ABOUT THIS TASK: Both the line with "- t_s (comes" and the line with "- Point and" in the records below must appear in the output, along with every line between them, exactly and with nothing added.

---------- PROVIDED RECORDS

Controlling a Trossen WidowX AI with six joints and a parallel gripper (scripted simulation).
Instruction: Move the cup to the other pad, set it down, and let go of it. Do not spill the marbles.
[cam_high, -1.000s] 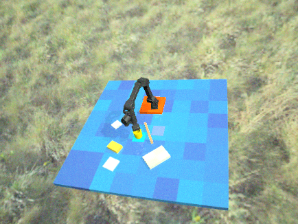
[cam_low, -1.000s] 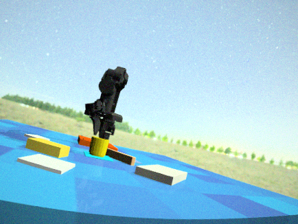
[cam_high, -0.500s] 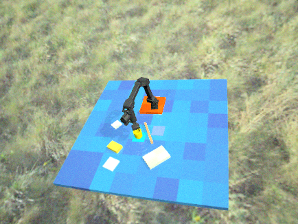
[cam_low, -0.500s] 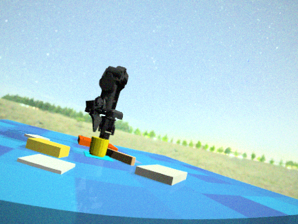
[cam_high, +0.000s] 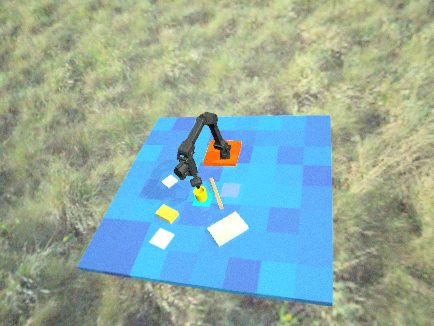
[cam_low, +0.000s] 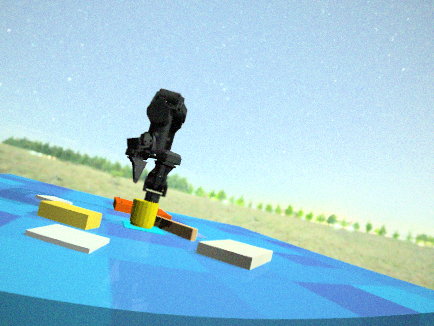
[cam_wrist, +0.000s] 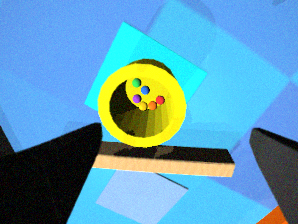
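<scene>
With the cup upright on the cyan pad, marbles inside, the gripper is spread wide and empty, so lift straight up, clear of the rim.

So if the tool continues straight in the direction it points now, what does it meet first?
Probably the yellow cup with its marbles, which sits centred ahead of the open tool in the wrist view; the wooden bar lies just beside that line.
</scene>
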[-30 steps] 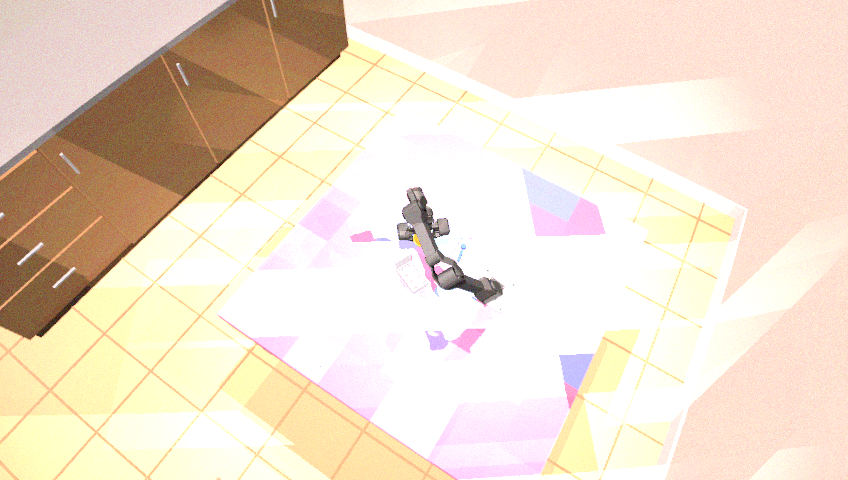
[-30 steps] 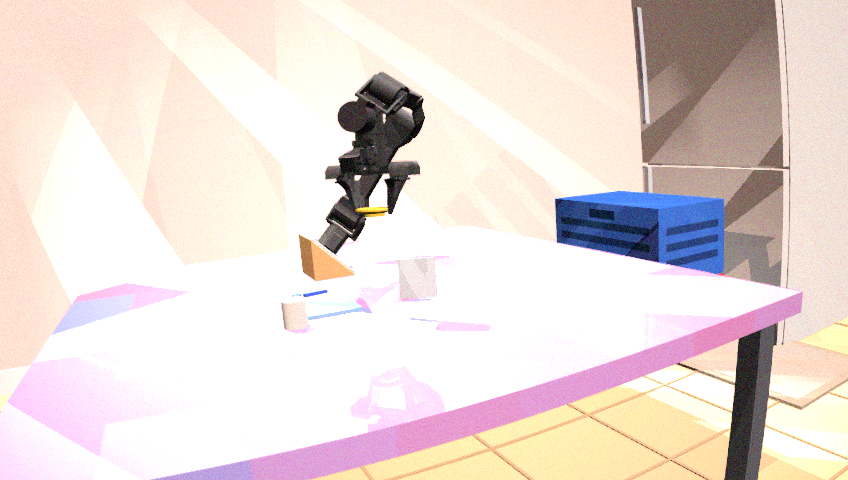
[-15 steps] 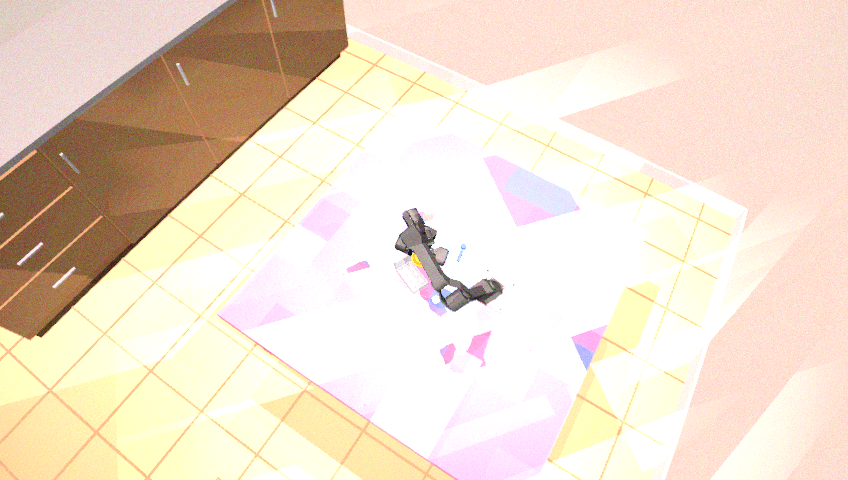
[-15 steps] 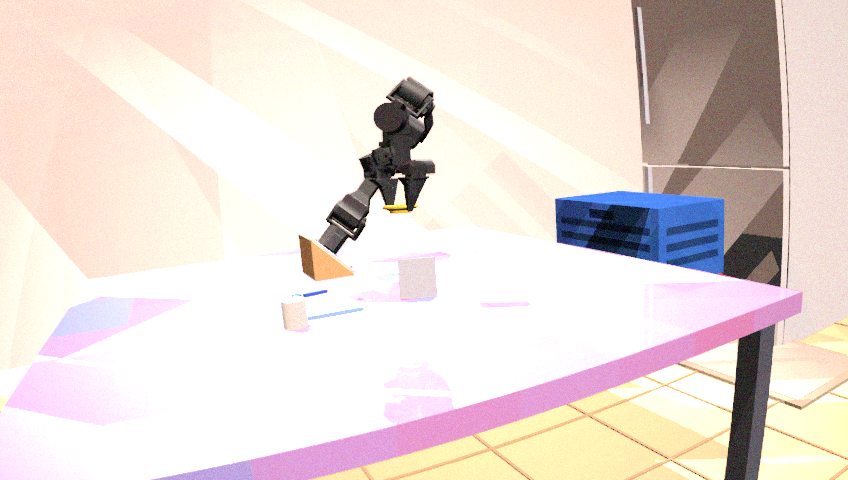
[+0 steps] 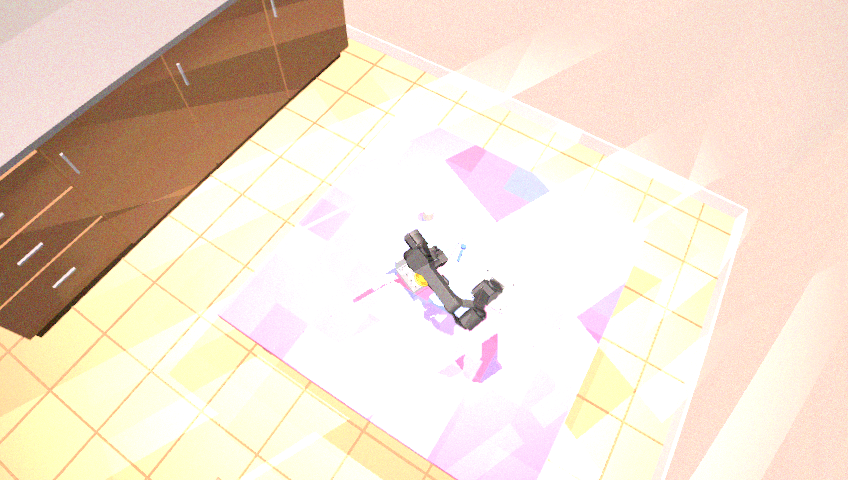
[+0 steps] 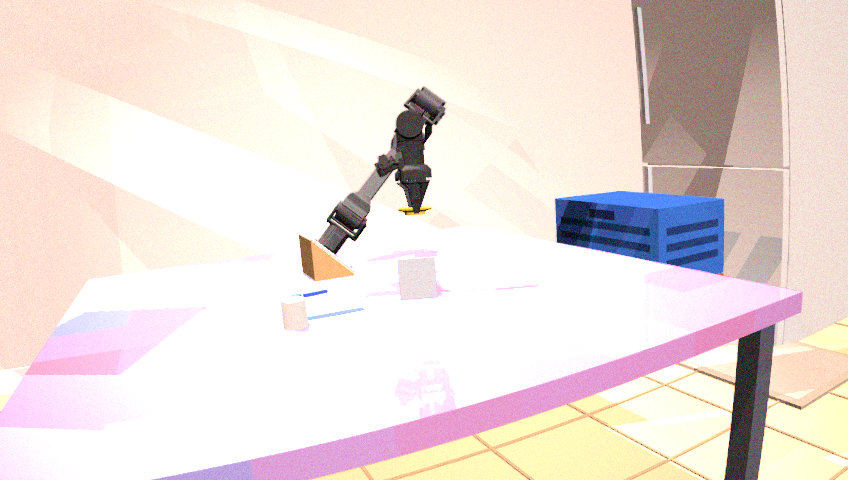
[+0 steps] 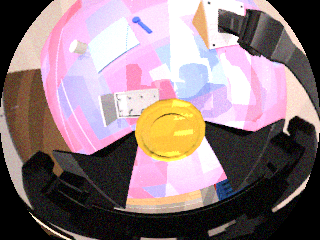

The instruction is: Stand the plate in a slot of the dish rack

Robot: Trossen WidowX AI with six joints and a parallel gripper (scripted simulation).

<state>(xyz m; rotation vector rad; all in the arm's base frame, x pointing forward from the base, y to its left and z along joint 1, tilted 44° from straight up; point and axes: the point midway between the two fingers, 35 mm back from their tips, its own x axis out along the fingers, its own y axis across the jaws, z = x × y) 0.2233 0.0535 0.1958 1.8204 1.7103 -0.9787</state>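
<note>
The round yellow plate [image 5: 421,280] [image 6: 411,210] [image 7: 170,130] lies flat between the fingertips of my gripper [image 6: 415,209] [image 7: 170,130], which is shut on its opposite edges. It is held level, high above the table. The dish rack [image 5: 411,277] [image 6: 417,278] [image 7: 137,103] is pale grey, with a tall end wall and small pegs along its base. In the exterior view its end wall faces the camera and hides the slots. In the wrist view the rack shows just behind and left of the plate. The plate is clear of the rack.
A pale cup [image 6: 294,314] [image 7: 78,47] stands on the table [image 6: 535,356], with a blue spoon-like utensil [image 5: 461,252] [image 6: 315,293] [image 7: 142,25] near it. The orange-sided wedge [image 6: 321,264] is under the arm's base. A blue crate [image 6: 639,228] stands beyond the table.
</note>
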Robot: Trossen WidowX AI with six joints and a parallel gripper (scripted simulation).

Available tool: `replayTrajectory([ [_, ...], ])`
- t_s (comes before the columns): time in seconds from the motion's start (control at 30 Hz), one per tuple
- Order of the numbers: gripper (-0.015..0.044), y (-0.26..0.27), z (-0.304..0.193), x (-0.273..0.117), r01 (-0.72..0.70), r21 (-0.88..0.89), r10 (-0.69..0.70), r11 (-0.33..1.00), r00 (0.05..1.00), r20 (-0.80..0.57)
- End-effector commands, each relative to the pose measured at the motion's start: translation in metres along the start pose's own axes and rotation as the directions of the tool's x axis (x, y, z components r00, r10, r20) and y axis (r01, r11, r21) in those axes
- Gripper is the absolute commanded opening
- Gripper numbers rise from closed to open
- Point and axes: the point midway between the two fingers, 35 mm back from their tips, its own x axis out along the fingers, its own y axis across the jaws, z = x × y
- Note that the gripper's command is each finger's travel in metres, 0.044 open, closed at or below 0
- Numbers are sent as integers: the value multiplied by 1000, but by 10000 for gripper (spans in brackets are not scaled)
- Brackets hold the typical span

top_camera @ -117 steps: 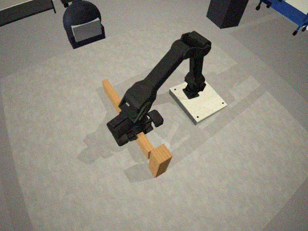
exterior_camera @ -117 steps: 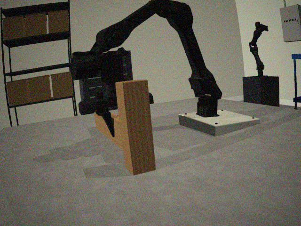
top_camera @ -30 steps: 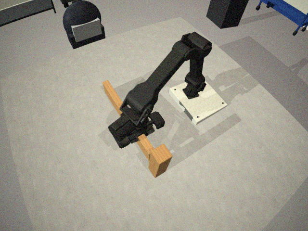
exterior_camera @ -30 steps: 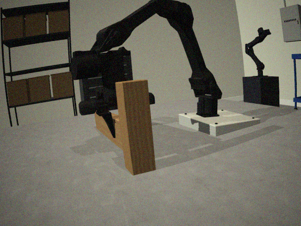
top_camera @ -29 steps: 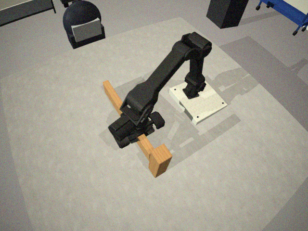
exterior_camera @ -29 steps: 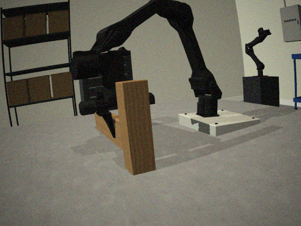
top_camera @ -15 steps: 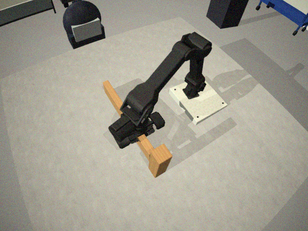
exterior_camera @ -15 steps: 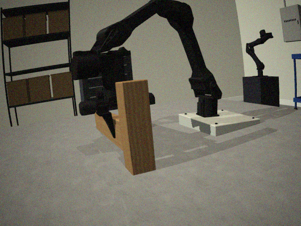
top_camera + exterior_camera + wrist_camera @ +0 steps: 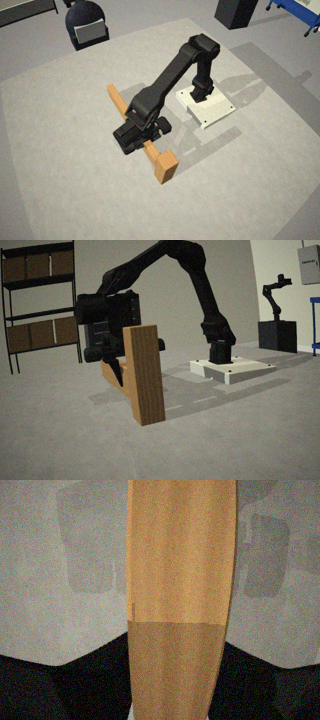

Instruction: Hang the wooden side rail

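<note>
The wooden headboard post (image 9: pixel 169 160) (image 9: pixel 147 374) stands upright on the table at the near end of the wooden side rail (image 9: pixel 117 102) (image 9: pixel 111 374) (image 9: pixel 182 555). The rail's near end meets the post's rail-side face with no clear gap showing. Its far end reaches back and looks low at the table in the top view; its contact is hard to tell. My gripper (image 9: pixel 146 142) (image 9: pixel 167 632) is shut on the rail from above, close to the post, one finger on each side. The hooks, the slot and the pins are hidden.
The white base plate (image 9: pixel 219 109) (image 9: pixel 252 366) carries the arm's base to the right of the rail. The table edge (image 9: pixel 7 134) runs along the left in the top view. A shelf with boxes, a dark pedestal and a blue cart stand beyond the table.
</note>
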Motion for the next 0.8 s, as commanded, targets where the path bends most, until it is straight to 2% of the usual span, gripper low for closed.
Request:
replayTrajectory([
  [0.0, 0, 1, -1, -2, -4, 5, 4, 1000, 1000, -4],
  [0.77, 0, 1, -4, -1, -4, 5, 4, 1000, 1000, -4],
])
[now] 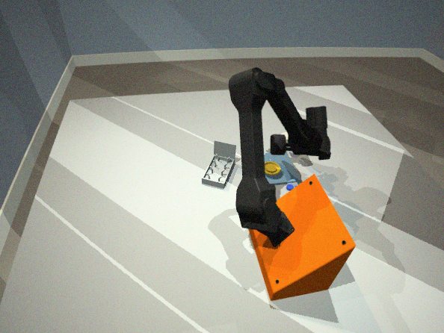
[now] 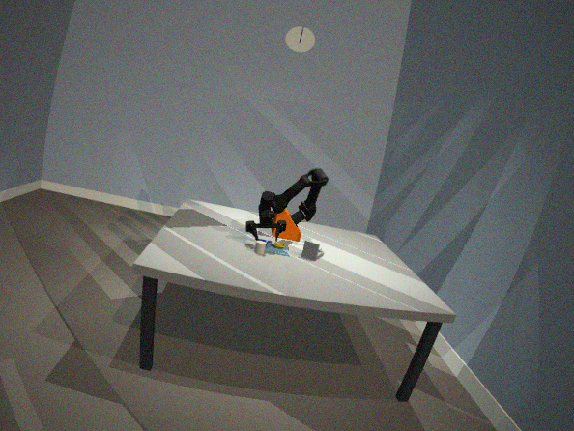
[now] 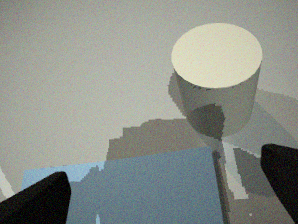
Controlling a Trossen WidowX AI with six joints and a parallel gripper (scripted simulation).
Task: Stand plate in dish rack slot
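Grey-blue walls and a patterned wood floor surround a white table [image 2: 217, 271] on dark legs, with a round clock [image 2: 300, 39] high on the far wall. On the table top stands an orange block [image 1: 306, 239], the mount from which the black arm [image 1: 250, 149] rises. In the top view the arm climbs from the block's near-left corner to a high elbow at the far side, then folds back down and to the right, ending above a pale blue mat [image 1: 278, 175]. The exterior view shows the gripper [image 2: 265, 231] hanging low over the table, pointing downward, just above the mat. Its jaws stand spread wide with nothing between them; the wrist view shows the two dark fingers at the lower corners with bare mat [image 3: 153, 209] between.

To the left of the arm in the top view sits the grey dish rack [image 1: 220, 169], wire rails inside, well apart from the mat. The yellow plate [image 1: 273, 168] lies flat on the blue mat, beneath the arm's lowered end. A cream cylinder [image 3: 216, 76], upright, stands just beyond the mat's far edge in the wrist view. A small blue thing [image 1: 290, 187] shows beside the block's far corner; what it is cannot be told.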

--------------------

RESPONSE BELOW:
- t_s (comes before the columns): time in seconds from the motion's start (control at 30 Hz), one per tuple
- Order of the numbers: gripper (-0.015..0.044), y (-0.26..0.27), z (-0.304..0.193), x (-0.273..0.117), r01 (-0.72..0.70), r21 (-0.88..0.89), r10 (-0.69..0.70), r11 (-0.33..1.00), r00 (0.05..1.00), r20 (-0.80..0.57)
- End-effector commands, each relative to the pose measured at the motion's start: translation in metres along the start pose's own axes and rotation as the directions of the tool's x axis (x, y, z components r00, r10, r20) and y axis (r01, r11, r21) in those axes
- Gripper is the absolute commanded opening
- Gripper numbers rise from closed to open
- Point and axes: the point midway between the two fingers, 35 mm back from their tips, its own x axis out along the fingers, its own y axis across the jaws, z = x × y

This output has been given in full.